Spatial neglect is a devastating disorder in 50–70% of right-brain stroke survivors, who have problems attending to, or making movements towards, left-sided stimuli, and experience a high risk of chronic dependence. Prism adaptation is a promising treatment for neglect that involves brief, daily visuo-motor training sessions while wearing optical prisms. Its benefits extend to functional behaviors such as dressing, with effects lasting 6 months or longer. Because one to two sessions of prism adaptation induce adaptive changes in both spatial-motor behavior (Fortis et al., 2011) and brain function (Saj et al., 2013), it is possible stroke patients may benefit from treatment periods shorter than the standard, intensive protocol of ten sessions over two weeks—a protocol that is impractical for either US inpatient or outpatient rehabilitation. Demonstrating the effectiveness of a lower dose will maximize the availability of neglect treatment. We present preliminary data suggesting that four to six sessions of prism treatment may induce a large treatment effect, maintained three to four weeks post-treatment. We call for a systematic, randomized clinical trial to establish the minimal effective dose suitable for stroke intervention.

Introduction

Spatial neglect is a devastating disorder, affecting 50–70% of individuals surviving right-hemisphere stroke (Paolucci et al., 2001; Buxbaum et al., 2004; Nijboer et al., 2013). The hallmark of the disorder is problems with attending to, or making movements towards, contralesional stimuli, not attributable to primary sensory or motor deficits (Heilman et al., 2011). Individuals presenting with neglect may have difficulty eating from the left side of their plate, dressing the left side of their body, or navigating their wheelchair towards the left (Heilman et al., 2011).

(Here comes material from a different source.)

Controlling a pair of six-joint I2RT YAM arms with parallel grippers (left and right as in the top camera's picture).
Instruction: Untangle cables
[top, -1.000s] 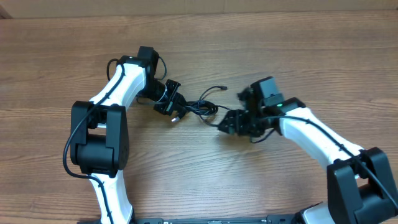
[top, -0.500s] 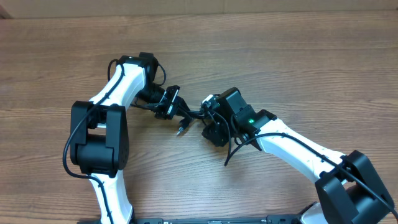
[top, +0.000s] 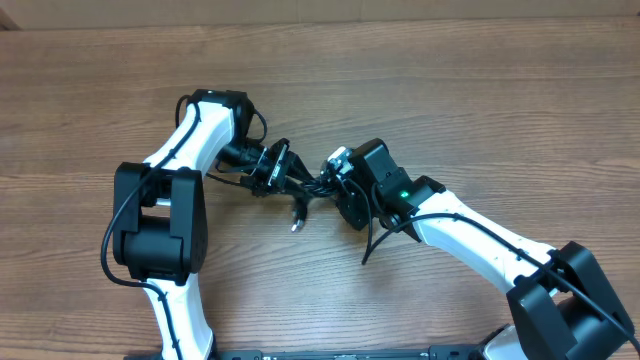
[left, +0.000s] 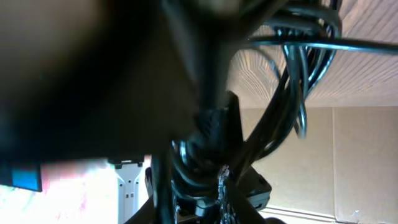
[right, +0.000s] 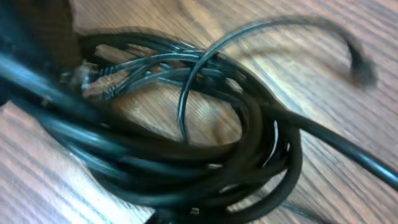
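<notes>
The cable bundle (top: 308, 183) sits at the middle of the surface (top: 500, 90), strung between my two arms, and I judge it nowhere near sorted. In the right wrist view its black loops (right: 211, 162) lie wound over one another in a single coil. Thinner strands cross the middle, and a pair of pale connectors (right: 102, 78) is tucked into the coil's left side. Only one blurred free end (right: 360, 70) runs clear at the far right. From overhead a short loose tail (top: 297, 222) trails toward the near side. No cable lies apart on its own, so every separation is left to do.

The left arm (top: 195, 135) reaches in from the left. Its jaws look closed on the bundle's left side, though the left wrist view is too dark to confirm the grip. The right arm (top: 470, 225) comes from the near right, with its jaws right at the coil. I cannot tell whether they are open or holding anything.
</notes>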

Relative to other stroke survivors, individuals with spatial neglect experience greater disability and poorer rehabilitation outcomes (Paolucci et al., 2001; Buxbaum et al., 2004; Gillen et al., 2005; Jehkonen et al., 2006). Their inpatient acute-care hospital stays are approximately 1.7 times longer than those without neglect (e.g., Kalra et al., 1997; Chen et al., 2015). They experience more in-hospital morbidity (e.g., more falls; Webster et al., 1995; Czernuszenko and Członkowska, 2009; Chen et al., 2015). They also experience poorer motor recovery, both during in-patient rehabilitation (e.g., Gillen et al., 2005; Chen et al., 2015) and in the months and years following stroke, even when neglect symptoms are remediated (e.g., Robertson et al., 1997; Nijboer et al., 2014; see Barrett and Muzaffar, 2014, for review). Because these individuals have a profoundly distorted sense of body-spatial relations (Riestra and Barrett, 2013), we might anticipate their problems with adaptive movements, transfers, balance and ambulation, as well as the association between neglect and decreased functional independence, decreased community mobility, and increased care-giver burden in chronic recovery (Buxbaum et al., 2004; Jehkonen et al., 2006; Oh-Park et al., 2014). Arguably the best setting for treatment of stroke is in-patient rehabilitation, where patients receive efficient and accessible care during the first days and weeks post-event, a critical period for neuroplastic brain change.

Neural Mechanisms of Spatial Neglect

Neglect is associated with damage to any one of a number of structures in the frontal and parietal cortices, as well as with damage to the temporal-parietal junction, medial temporal, and subcortical sites, and white matter underlying fronto-parietal cortices (Doricchi and Tomaiuolo, 2003; Bartolomeo et al., 2007, 2012; Doricchi et al., 2008; Verdon et al., 2010; Thiebaut de Schotten et al., 2011). However, neglect is not a homogeneous disorder. It is likely that a subset of neglect symptoms, motor-intentional Aiming errors, are critically associated with the problems of motor recovery leading to functional dependence (Barrett and Muzaffar, 2014). These deficits can include directional hypokinesia (Barrett et al., 1999; Barrett and Burkholder, 2006), hemispatial hypokinesia (Hillis et al., 2006), and asymmetric perseveration (Khurshid et al., 2009). Growing evidence suggests that motor-intentional deficits stem from lesions of frontal cortex or its underlying white matter (e.g., Na et al., 1998; Ghacibeh et al., 2007; Verdon et al., 2010).

Importantly, unilateral lesions in these areas can produce bilateral hypoperfusion and hypoactivation of fronto-parietal networks, potentially exacerbating neglect (for a review see Vossel et al., 2014).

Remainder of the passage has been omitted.